"Erreur de casting", "loi injuste", "décision ridicule": le bannissement du navire russe Shtandart des ports européens, pour cause de sanctions contre la Russie, suscite l'incompréhension de son équipage et de nombreux marins venus le soutenir à l'occasion des Fêtes maritimes de Brest.
"C'est une erreur de casting: on s'en prend au Shtandart quand des méthaniers continuent à livrer du gaz russe!", s'énerve Hugues (qui n'a pas voulu donner son nom), 40 ans, matelot occasionnel sur ce trois-mâts de 34 mètres, réplique exacte d'une frégate du tsar Pierre Le Grand.
Propriété privée, le navire sillonne les festivals maritimes européens et embarque croisiéristes et stagiaires depuis 1999. En 25 ans, le navire a ainsi embarqué 10.000 personnes et participé à 200 festivals maritimes en Europe.
Le 7 juillet, il s'est pourtant vu barrer l'accès à l'un des plus grands rassemblements du monde, les Fêtes maritimes de Brest, par un arrêté du préfet du Finistère. En cause: l'extension, le 24 juin, aux "navires répliques historiques" des sanctions européennes contre la Russie.
"Combattre le régime pas la culture"
"Cette loi n'est pas juste. Et nous voulons la changer aussi vite que possible", a déclaré le capitaine de la frégate Vladimir Martus, lors d'une réunion publique mardi, dans un bar du port de Brest.

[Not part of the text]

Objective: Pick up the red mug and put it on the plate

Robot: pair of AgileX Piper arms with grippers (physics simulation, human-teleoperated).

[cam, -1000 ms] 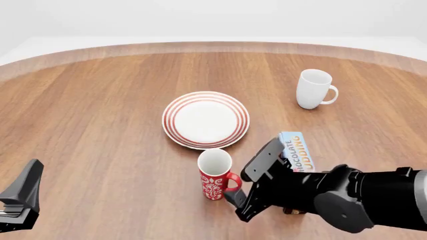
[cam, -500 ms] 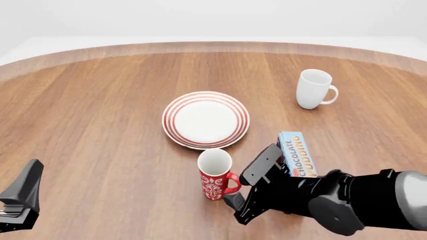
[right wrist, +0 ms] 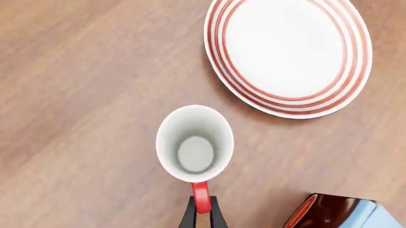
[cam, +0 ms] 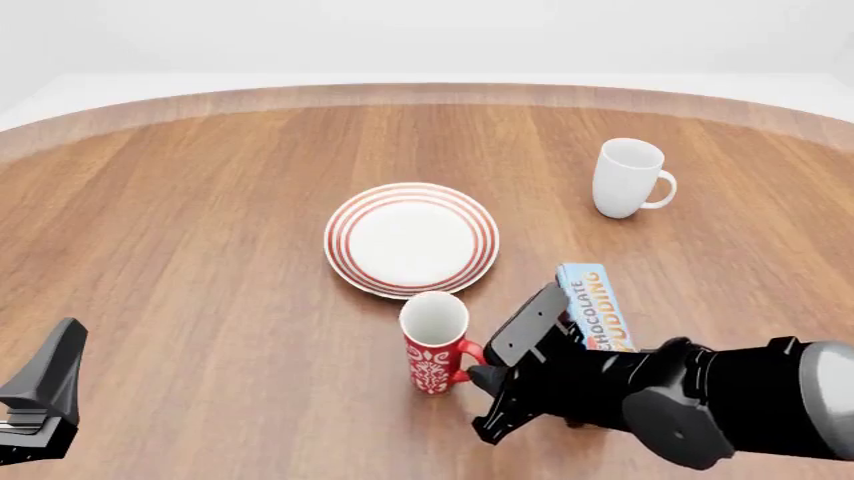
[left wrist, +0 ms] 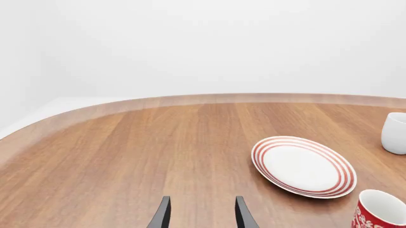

"Ce bateau représente une partie de la culture russe, c'est vrai, nous n'allons pas argumenter là-dessus. Mais je pense que nous devrions combattre le régime, pas la culture" russe, a ajouté le capitaine, sous les applaudissements des quelques dizaines de marins venus l'écouter.
Des conditions de vie à bord difficiles
Interdit d'accoster depuis dix jours, le navire mouille actuellement dans le sud du Finistère, au large de Bénodet, et fait face à des difficultés de ravitaillement. "L'équipage ne peut pas prendre de douche, ne peut pas se laver les mains", a décrit M. Martus.
Vareuse blanche, marinière, barbe et longs cheveux blancs, le capitaine a répété en anglais qu'il comprenait "le sentiment des Ukrainiens vis-à-vis de la Russie". "J'ai honte de ce que fait mon gouvernement", a ajouté M. Martus, assurant qu'il n'y avait "aucun lien entre le Shtandart et le régime" de Vladimir Poutine.
Le capitaine, qui a un père ukrainien, a souligné que le navire ne s'était pas rendu en Russie depuis 2009 et qu'il n'y payait pas d'impôt. A la demande des autorités françaises, il a d'ailleurs troqué son pavillon russe pour celui des îles Cook, début juin.
"On ne peut pas dire que chaque Russe est comme Poutine", a critiqué Arjen Van Der Veen, 49 ans, capitaine néerlandais du trois-mâts Gulden Leeuw, en vantant le "courage" de Vladimir Martus, un "grand capitaine, un très bon navigateur et un bon ami".
"Le Shtandart a été un des navires les plus importants des festivals maritimes ces 30 dernières années", a-t-il pointé.
"Je vois dans chaque russe un agresseur"
Les justifications de M. Martus se sont toutefois heurtées à un mur d'incompréhension des quelques opposants venus assister à la réunion, munis d'affiches "Poutine terroristes" et "La Crimée c'est l'Ukraine".
"Chaque fois que le Shtandart passe, nous souffrons", a ainsi lancé Svitlana Jestin, présidente de l'association "Iroise-Ukraine", en montrant des photos de victimes des bombardements russes. "Mettez-vous à l'écart et allez travailler en Afrique", a-t-elle suggéré.
"Et l'hospitalité des Bretons!", lui a lancé un homme attablé.
"Pour moi, ce bateau, c'est l'image du pays qui nous fait la guerre. Je vois dans chaque Russe un agresseur", a confié à l'AFP Olena, une Ukrainienne quinquagénaire qui n'a pas voulu décliner son nom.
"Pourquoi les Français sont si gentils avec les Russes?", a-t-elle demandé, en pointant le doigt vers les chantiers de réparation navale de Brest qui ont accueilli des méthaniers ayant transporté du gaz russe.
Car l'Europe a importé 14,4 milions de tonnes de gaz liquéfié (GNL) russe en 2023, selon un rapport du groupe international des importateurs de gaz liquéfié (GIIGNL).
Quant au Shtandart, il doit quitter la Bretagne pour rejoindre Vigo (Espagne) fin juillet. "J'espère que les autorités espagnoles seront plus rationnelles", a lâché M. Martus, se disant "optimiste".